Ikoku kidan, Wasōbyōe
- Author: Yukokushi
- Translator: Basil Hall Chamberlain
- Language: Japanese
- Genre: Utopian fiction
- Publication date: 1774
- Publication place: Japan
- Published in English: 1879

= Wasobyoe =

1774 narrative work by Yukokushi

Wasōbyōe, or Strange Tales of Foreign Lands, also known as The Japanese Gulliver, is a 1774 narrative work by the pseudonymous author Yukokushi. It is a utopian fiction that has been compared to Jonathan Swift's Gulliver's Travels. It was presented in English as a paper read to the Asiatic Society of Japan by Basil Hall Chamberlain in 1879.

The name Wasōbyōe (also the name of the story's protagonist) is derived from that of Zhuang Zhou, wasō meaning Japan and byōe being a Japanese form of Zhuang Zhou's family name. The story promotes Taoist concepts over their Confucian equivalents, and Chamberlain suggested that its parable-like structure was intended to replicate the style of the Zhuangzi.

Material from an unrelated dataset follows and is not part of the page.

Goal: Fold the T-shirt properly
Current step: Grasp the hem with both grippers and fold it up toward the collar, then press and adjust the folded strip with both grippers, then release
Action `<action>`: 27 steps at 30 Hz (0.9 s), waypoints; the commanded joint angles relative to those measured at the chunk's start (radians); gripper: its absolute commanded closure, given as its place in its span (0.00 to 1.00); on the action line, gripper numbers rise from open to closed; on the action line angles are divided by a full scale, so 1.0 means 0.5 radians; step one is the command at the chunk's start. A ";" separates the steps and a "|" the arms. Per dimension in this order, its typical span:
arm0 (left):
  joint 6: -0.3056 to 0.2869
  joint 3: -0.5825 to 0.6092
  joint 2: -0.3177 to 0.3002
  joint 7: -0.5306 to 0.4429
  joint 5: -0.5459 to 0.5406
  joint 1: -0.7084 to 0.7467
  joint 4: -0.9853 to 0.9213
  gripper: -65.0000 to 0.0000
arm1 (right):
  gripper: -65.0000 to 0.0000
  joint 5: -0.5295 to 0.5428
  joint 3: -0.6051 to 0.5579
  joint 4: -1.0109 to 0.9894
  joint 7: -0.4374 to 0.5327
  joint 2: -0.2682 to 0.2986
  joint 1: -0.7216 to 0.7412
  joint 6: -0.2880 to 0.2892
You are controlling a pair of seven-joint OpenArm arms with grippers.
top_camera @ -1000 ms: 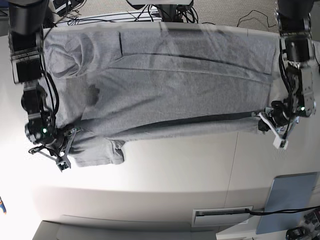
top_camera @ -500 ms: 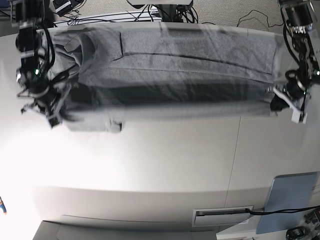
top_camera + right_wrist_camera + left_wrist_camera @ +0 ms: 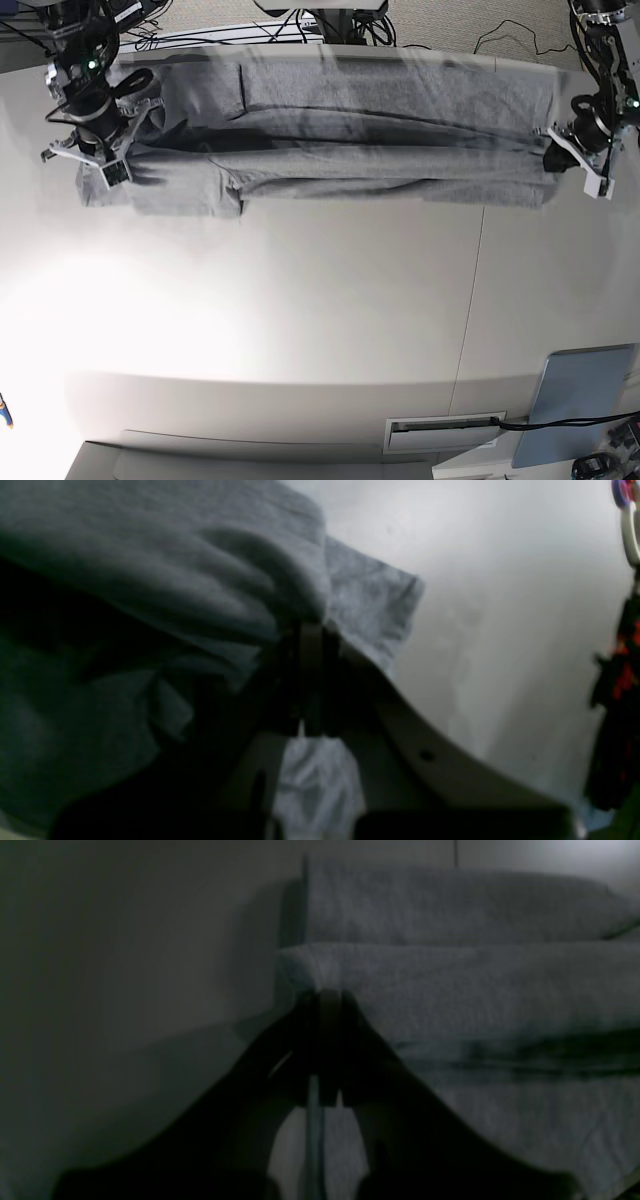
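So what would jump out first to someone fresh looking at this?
The grey T-shirt, stretched in a long band across the far side of the white table, held at its ends by the left hand and right hand. After that, the flat blue-grey panel in the near corner on the robot's left.

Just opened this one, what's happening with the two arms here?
The robot is folding a grey T-shirt on a white table. Its left gripper and right gripper are each shut on the cloth, one at either side, with a long fold stretched between them across the shirt. Fabric also shows beyond that fold on the side nearer the bottom of the base view. The fold looks unfinished, since both grippers have hold of the shirt and some cloth near the right one is bunched.
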 commanded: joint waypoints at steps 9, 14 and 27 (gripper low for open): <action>0.007 -0.021 -0.045 -0.061 -0.008 0.060 0.029 1.00 | 1.00 -0.108 0.019 0.046 -0.028 0.033 -0.156 -0.092; 0.007 -0.021 -0.045 -0.068 -0.008 0.060 0.029 1.00 | 1.00 -0.109 0.019 0.046 -0.137 0.033 -0.161 -0.092; 0.008 -0.021 -0.045 -0.057 -0.008 0.060 0.029 1.00 | 1.00 -0.131 0.019 0.046 -0.183 0.031 -0.244 -0.136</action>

In the tale, the titular Wasōbyōe sets out by boat from his native Nagasaki on a business trip, but is blown off course by a typhoon. He is shipwrecked in the Land of Perennial Youth, where he lives for 200 years, and he subsequently visits a number of other fictitious countries, including the Land of Idlers, the Land of Shams, the Land of Ancient Customes, the Land of Paradox and the Land of Giants.

Wasōbyōe was popular in its day, and spawned at least two sequels, Wasōbyōe kohen (1779) by Sawai Iro and Wasōbyōe zokuhen (1854) by Kokunen Kocho Sanjin. In 1797 Santō Kyōden wrote a play based on the work, Wasobyoe gojitsu hanashi, and Takizawa Bakin modelled his book Musobyōe kocho monagatori on Yukokushi's tale. An erotic parody, Ikai kikei Oshobobo, appeared in 1776.